Días de exaltación religiosa dónde prácticamente toda España sale a la calle a ver pasar los Pasos de Semana Santa, me sorprende la aparente devoción con que la gente participa estos oficios.
Me llaman la atención las lágrimas de los cofrades que no pueden salir porque llueve, las del público cuando sale su imagen venerada, el quejío de las saetas espontáneas, los piropos, las fanfarrias barrocas y coralinas o el silencio rasgado de carracas y bombardinos. Una puesta en escena espectacular que no deja indiferente a nadie.
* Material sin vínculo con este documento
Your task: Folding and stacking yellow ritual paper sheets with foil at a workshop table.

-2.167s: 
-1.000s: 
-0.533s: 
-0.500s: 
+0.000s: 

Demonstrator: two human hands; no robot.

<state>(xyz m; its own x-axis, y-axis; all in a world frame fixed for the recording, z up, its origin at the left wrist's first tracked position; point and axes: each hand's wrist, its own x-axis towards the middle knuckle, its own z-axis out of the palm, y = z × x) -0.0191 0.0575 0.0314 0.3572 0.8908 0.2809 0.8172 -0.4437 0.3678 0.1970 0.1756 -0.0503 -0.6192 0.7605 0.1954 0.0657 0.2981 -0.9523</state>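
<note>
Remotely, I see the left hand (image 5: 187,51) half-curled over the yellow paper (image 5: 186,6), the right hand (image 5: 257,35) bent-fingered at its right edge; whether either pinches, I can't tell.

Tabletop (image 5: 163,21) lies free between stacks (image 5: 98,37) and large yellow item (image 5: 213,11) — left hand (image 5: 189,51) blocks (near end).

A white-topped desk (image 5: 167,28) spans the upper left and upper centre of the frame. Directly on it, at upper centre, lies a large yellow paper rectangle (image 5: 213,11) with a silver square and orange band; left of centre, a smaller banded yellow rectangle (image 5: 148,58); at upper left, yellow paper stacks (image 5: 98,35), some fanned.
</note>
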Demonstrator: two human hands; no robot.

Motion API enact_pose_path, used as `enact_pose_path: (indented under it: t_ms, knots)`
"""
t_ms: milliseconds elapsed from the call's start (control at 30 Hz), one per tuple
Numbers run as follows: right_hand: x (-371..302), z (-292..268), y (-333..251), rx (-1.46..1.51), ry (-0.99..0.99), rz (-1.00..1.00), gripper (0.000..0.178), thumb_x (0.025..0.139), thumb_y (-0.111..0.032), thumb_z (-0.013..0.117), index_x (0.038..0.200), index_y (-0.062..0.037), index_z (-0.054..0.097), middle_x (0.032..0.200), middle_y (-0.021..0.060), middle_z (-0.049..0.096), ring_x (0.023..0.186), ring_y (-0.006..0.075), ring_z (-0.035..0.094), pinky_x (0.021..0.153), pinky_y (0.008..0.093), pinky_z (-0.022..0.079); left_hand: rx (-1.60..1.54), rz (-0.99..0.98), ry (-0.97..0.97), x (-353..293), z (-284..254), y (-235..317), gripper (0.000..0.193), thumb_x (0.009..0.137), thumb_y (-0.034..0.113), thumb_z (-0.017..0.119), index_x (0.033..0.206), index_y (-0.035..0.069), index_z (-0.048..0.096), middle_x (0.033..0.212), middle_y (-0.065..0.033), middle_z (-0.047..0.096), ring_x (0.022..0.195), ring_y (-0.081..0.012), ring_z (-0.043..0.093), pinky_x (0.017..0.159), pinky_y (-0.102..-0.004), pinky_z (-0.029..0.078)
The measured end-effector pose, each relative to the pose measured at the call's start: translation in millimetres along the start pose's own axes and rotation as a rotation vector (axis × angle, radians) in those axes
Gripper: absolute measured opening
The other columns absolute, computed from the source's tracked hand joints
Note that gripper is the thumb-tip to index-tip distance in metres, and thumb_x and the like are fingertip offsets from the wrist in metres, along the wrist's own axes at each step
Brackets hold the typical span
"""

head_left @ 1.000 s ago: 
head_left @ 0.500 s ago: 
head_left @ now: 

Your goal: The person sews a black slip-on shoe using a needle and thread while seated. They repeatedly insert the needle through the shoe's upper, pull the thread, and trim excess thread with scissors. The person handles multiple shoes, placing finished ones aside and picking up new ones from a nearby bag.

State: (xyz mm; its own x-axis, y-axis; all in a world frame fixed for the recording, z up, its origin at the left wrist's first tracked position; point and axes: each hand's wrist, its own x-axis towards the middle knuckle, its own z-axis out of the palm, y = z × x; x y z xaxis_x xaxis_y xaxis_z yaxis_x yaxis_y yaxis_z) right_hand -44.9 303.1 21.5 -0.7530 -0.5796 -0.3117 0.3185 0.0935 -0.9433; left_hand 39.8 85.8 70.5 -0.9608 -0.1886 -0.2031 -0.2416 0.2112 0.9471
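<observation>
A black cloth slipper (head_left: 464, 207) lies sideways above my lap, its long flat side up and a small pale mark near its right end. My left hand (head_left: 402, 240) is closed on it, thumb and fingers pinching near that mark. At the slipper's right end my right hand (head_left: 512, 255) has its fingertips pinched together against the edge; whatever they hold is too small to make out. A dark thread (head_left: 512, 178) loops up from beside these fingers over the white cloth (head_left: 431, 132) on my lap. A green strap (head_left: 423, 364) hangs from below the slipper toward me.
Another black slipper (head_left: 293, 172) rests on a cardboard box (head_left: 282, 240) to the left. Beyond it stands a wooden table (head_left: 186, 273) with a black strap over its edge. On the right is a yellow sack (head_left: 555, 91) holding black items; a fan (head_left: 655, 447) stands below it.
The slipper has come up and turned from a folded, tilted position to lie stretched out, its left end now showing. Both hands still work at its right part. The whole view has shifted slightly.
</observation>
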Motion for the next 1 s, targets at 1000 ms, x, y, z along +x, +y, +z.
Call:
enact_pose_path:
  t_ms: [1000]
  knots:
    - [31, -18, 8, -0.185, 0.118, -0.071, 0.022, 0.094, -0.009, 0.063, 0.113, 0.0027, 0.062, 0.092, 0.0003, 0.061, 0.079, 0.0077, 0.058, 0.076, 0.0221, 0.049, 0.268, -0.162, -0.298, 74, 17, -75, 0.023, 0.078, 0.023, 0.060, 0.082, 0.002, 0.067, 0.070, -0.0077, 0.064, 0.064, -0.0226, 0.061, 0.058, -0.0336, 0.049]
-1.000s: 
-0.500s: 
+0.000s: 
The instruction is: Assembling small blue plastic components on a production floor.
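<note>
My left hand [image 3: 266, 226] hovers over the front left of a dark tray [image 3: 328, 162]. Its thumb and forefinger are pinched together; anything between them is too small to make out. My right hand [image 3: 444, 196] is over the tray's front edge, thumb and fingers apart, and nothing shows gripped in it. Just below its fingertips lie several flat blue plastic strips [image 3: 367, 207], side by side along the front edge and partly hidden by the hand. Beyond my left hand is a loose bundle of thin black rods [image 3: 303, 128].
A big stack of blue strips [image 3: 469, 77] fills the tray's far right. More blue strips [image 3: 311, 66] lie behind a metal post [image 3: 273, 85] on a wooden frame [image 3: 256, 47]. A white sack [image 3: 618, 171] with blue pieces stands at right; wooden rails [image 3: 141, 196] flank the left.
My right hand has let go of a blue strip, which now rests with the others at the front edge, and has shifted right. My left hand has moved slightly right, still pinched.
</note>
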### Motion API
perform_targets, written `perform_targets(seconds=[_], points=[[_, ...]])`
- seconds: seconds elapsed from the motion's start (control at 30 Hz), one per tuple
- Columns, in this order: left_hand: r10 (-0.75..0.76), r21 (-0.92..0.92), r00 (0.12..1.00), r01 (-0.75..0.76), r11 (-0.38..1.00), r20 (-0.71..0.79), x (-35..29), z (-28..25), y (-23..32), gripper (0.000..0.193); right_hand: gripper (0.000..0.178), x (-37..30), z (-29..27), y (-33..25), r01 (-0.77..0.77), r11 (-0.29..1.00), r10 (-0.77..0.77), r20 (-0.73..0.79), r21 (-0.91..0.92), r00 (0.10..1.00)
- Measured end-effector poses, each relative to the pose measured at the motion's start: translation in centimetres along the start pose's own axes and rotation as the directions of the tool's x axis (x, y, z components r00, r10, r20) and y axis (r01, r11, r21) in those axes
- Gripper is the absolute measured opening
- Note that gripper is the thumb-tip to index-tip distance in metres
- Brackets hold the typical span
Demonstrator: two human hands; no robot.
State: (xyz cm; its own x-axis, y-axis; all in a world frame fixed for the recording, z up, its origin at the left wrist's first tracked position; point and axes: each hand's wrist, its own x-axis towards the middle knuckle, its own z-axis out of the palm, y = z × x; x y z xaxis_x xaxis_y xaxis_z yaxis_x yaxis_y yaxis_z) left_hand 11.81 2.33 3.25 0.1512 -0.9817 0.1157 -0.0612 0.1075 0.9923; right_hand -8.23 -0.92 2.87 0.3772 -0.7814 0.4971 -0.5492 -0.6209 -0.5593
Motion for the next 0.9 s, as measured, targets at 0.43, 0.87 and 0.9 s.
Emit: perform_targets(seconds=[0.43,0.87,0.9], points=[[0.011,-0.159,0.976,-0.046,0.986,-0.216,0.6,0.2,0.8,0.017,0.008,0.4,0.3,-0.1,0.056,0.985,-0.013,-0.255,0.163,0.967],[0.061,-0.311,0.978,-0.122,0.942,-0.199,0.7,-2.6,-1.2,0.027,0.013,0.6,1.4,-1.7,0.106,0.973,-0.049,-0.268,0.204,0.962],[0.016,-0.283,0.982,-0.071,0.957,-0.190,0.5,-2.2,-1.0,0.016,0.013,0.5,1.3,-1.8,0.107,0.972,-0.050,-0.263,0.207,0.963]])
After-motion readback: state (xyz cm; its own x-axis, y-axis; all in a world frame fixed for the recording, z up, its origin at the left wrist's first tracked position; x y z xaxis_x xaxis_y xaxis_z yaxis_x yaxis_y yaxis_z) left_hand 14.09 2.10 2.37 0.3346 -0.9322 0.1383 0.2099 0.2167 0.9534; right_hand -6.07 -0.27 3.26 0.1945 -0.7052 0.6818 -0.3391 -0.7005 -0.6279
Pero lo que más llama la atención es cómo una sociedad laica y descreída continúa la tradición de la fe cristiana con tanto fervor.
Con la Semana Santa ha pasado igual que con la Navidad que, despojadas de la narrativa que la explica, se han convertido en un happening de multitudes más parecidas al carnaval que al tiempo de Pascua. A la gente le gusta disfrazarse y hacer coreografías en tik-tok igual que vestirse de nazareno, encender muchas velas o tocar trompetas, bombos y tambores. Nos gusta el gentío y el sentimiento de pertenencia a un grupo, da igual que sea de la Borriquita, el Cachorrro, La Dolorosa y del Reventón o del Barça, el Madrid o el Celta de Vigo.
Al devoto de verdad le emocionan los significados, a un ciudadano de la sociedad educada en valores lo hace la parafernalia de significantes que trascienden la belleza de las imágenes y la vibración del rito comunitario, capirotes y caipiriñas van en la misma clave.
¿Qué pensará un joven analfabeto de historia sagrada cuando contempla la imagen del Prendimiento, de Pilatos, de Judas, de la Magdalena, de las Tres cruces? Lo mismo que si ve pasar el dragón con farolillos del año nuevo chino.